Andrea Dorcich ucciso a Treviso: caccia ai killer dalle tracce dei cellulari

Andrea Dorcich ucciso a Treviso: caccia ai killer dalle tracce dei cellulari

TREVISO – Il corpo senza vita di Andrea Dorcich, 33 anni, è stato trovato a Treviso con un violento trauma cranico alla testa. Da subito il medico legale ha dichiarato che la morte di Dorcich è un omicidio e ora gli agenti dei carabinieri che indagano sul caso. Gli investigatori ora stanno analizzando le celle telefoniche della zona in cui è stato rinvenuto il cadavere, nella speranza di trovare una traccia del killer e ricostruire il suo percorso.

A trovare il corpo di Andrea è stato un senzatetto ai piedi di un edificio nella zona di Silea. L’uomo ha raggiunto il bar più vicino e ha dato l’allarme alle forze dell’ordine. Gli investigatori hanno così acquisito le immagini delle telecamere di videosorveglianza nella zona, nel tentativo di ricostruire gli ultimi attimi di vita di Andrea Dorcich.

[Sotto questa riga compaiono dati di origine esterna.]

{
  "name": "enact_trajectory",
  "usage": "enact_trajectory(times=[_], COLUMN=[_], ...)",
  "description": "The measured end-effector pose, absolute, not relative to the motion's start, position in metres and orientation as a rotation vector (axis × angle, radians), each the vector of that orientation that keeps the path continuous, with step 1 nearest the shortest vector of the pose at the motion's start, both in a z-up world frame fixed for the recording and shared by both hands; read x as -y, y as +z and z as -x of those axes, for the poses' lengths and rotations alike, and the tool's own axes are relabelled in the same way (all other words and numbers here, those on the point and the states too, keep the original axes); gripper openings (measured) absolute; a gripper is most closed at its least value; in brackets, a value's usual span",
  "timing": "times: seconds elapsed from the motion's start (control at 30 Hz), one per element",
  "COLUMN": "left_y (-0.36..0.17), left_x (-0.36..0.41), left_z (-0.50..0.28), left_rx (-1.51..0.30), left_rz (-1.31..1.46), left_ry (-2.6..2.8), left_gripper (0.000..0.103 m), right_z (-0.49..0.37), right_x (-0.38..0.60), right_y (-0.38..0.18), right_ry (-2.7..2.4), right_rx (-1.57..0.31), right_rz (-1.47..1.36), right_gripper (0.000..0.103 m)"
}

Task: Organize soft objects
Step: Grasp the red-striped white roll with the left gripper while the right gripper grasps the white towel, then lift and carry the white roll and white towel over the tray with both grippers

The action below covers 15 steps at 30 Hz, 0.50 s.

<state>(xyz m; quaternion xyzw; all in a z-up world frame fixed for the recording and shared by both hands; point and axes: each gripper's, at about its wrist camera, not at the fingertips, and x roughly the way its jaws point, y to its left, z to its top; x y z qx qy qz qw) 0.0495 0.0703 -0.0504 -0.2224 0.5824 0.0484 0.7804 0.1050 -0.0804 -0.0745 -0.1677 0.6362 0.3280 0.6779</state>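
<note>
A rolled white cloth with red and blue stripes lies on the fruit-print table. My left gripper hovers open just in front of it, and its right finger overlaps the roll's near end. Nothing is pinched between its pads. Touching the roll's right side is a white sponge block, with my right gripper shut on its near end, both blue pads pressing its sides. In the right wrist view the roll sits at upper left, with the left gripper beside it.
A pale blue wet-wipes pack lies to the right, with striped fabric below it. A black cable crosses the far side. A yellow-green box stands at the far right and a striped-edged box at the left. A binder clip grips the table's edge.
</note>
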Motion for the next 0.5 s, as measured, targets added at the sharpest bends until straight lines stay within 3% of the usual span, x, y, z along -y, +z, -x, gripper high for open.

Per il medico legale, che ha eseguito l’autopsia sul corpo del giovane, la causa della morte è stata un colpo alla nuca con un oggetto contundente. Proprio questo particolare ha indirizzato gli agenti ad indagare per omicidio, escludendo l’ipotesi del suicidio o di un incidente. Scrive il quotidiano La Tribuna di Treviso:

“Sul luogo del ritrovamento del cadavere non erano poi state trovate tracce di sangue perché questo era tutto contenuto nel cappuccio della giacca. Particolare che fa escludere che Andrea sia stato ucciso da qualche altra parte e poi portato in Alzaia già cadavere. Di certo c’è che il decesso, a fronte degli ulteriori risultati dell’autopsia, sarebbe sopraggiunto poche ore prima del ritrovamento del cadavere. E quindi gli investigatori si stanno interrogando su cosa possa aver fatto Andrea nei cinque giorni precedenti, che posti abbia frequentato, che persone abbia visto.

Al momento c’è un muro di silenzio tra le persone che lo conoscevano: pochi, infatti, gli elementi raccolti. Fondamentali saranno le analisi sui video delle telecamere di sorveglianza installate non solo nell’area industriale di via Alzaia, ma di tutto il comune di Silea e dei luoghi che il 33enne era solito frequentare. La famiglia invece attende il rilascio del nullaosta da parte della Procura per fissare la data dei funerali”.